Une cyberattaque généralisée contre Intoxalock, un important fournisseur américain d’éthylotests pour véhicules, a laissé un nombre indéterminé de conducteurs bloqués et incapables de démarrer leur véhicule dans tout le pays. L’incident met en évidence la vulnérabilité croissante des technologies des véhicules connectés aux cybermenaces, avec des conséquences concrètes pour les personnes qui dépendent de ces systèmes.
La perturbation : comment les alcootests sont devenus des obstacles
Intoxalock, qui opère dans 46 États et dessert environ 150 000 conducteurs par an, a connu une interruption de service à partir du 14 mars. Les appareils de l’entreprise sont obligatoires pour certains conducteurs, souvent ceux reconnus coupables d’infractions DUI/DWI, qui doivent passer un alcootest avant le démarrage de leur véhicule.
Le problème central est l’étalonnage. Ces appareils nécessitent des contrôles périodiques pour garantir leur exactitude, et la cyberattaque d’Intoxalock a interrompu ces services. Les conducteurs dont les appareils doivent être calibrés voient désormais leur voiture immobilisée, effectivement verrouillée jusqu’à ce que l’entreprise rétablisse la fonctionnalité.
Rapports sur la route : verrouillages et retards
Les conducteurs déclarent être incapables de démarrer leur véhicule, certains étant bloqués dans les garages automobiles et au bord des routes. Des rapports du Maine au Minnesota confirment que le problème n’est pas localisé.

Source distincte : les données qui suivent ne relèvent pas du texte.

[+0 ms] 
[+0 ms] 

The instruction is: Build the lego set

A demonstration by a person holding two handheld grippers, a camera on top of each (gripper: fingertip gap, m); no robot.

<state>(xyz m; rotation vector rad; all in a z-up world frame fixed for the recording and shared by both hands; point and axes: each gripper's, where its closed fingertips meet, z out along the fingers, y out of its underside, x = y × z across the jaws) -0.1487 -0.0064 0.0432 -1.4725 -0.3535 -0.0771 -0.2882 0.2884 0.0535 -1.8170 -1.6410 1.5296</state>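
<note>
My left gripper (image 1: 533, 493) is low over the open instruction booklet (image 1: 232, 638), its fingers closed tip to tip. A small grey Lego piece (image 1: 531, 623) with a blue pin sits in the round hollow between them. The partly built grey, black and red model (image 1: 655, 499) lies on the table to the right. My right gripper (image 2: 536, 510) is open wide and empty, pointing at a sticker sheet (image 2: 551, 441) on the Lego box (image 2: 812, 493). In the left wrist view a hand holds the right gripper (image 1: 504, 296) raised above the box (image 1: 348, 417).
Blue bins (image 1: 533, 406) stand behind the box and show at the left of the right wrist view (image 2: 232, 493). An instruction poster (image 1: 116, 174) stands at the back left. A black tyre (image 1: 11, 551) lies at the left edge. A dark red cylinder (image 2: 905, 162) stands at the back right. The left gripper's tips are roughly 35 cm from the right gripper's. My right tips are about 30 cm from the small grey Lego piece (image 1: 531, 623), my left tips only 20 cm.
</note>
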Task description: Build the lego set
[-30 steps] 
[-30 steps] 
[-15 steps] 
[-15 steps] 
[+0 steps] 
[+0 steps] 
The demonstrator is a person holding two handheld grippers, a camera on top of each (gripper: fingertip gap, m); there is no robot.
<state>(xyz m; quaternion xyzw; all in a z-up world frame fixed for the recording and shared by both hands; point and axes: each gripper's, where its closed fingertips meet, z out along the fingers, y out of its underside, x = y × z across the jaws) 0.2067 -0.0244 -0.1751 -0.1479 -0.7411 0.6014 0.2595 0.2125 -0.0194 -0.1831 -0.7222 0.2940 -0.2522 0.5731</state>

Un atelier automobile du Massachusetts a signalé que des véhicules étaient restés dans son parking pendant des jours en raison de la panne.
La nature exacte de la cyberattaque reste inconnue. Intoxalock n’a pas confirmé s’il s’agissait d’une attaque de ransomware, d’une violation de données ou de tout autre type d’intrusion, et n’a pas non plus répondu aux questions sur les demandes de rançon.
Pourquoi c’est important : les risques croissants des voitures connectées
Cet incident met en évidence un risque critique mais souvent négligé de l’industrie automobile moderne : la dépendance croissante à l’égard de la technologie connectée. Les antidémarreurs des éthylotests, les systèmes de gestion de flotte et même les fonctions de base du véhicule sont désormais gérés numériquement. Cette connectivité introduit de nouveaux vecteurs d’attaque pour les acteurs malveillants.
Le recours à des logiciels et à des données tiers soulève également des questions sur les pratiques de sécurité des fournisseurs. Le manque de transparence d’Intoxalock sur les détails de l’attaque alimente l’incertitude.
L’attente continue : aucun délai de récupération
Au moment d’écrire ces lignes, Intoxalock n’a pas fourni d’estimation du moment où ses systèmes seront restaurés. Cette panne d’une durée indéterminée laisse les conducteurs concernés dans l’incertitude, soulignant le besoin urgent d’une préparation en matière de cybersécurité dans le secteur automobile. Cet incident nous rappelle brutalement que même des appareils connectés apparemment spécialisés peuvent avoir des conséquences considérables en cas de compromission.